I am in search of another workable solution to treat myself. It’s like the Holy Grail. Everyone you ask for directions gives you a different one.

I remember when I talked to Senior Physician at the ‘Hufeland Clinic’ in Germany. She said that, in some cases they opt for lowering a person’s blood sugar. Cancer cells are really hungry for sugar, so they receive it as it along with a low dose of chemo and this does the trick, sneaking past the guard. The cancer cells really slurp up that sugar, then sneaking to those cells and  ‘BOOOM’. In this case the cells get poisioned, not the patient. Do we know this approach, here? Makes sense to me. This is different than toxic overload chemo usually done here.

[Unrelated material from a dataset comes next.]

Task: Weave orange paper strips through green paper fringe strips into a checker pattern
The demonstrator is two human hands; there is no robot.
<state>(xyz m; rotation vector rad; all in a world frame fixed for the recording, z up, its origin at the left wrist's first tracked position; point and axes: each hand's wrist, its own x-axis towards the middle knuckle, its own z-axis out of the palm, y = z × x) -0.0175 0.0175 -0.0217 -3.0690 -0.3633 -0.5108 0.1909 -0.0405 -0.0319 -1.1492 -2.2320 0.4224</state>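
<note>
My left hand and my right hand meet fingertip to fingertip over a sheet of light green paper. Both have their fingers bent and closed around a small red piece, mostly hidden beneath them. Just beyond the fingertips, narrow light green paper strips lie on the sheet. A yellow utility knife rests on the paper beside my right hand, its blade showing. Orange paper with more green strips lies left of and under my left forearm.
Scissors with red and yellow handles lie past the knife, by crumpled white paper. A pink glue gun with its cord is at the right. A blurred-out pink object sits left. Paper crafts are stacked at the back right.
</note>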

What I remember too, is that each Physician that I saw, here and across the big pond, was telling me how lucky I am. I was of course puzzled and not only a bit irritated. Here I sit and have cancer and they’re telling me I’m lucky! Then explanation was added. To have had that many years without recurrence is extremely rare. (It had been nine years). Especially with ovarian cancer. My Doctor had told me, way back that if cancer would come back, it would be very difficult! I really wish they wouldn’t tell you things like that. I stays in the back of ones mind. So. To have ‘only’ a few small, tumors and they had not spread, was amazing. The one in the lung, was right at the edge. Clean, without creeping ‘fingers’ and easy to pluck out. Which we did. Only one left. At the spine attached to the aorta. What a place to be. Very hard to get to. This one, I’ll walk off on the camino. (There’s a plan B as well.)

Tomorrow, more tests to see the internal picture and cancer marker. I have stopped all supplements, vitamins, etc. I want a true reading.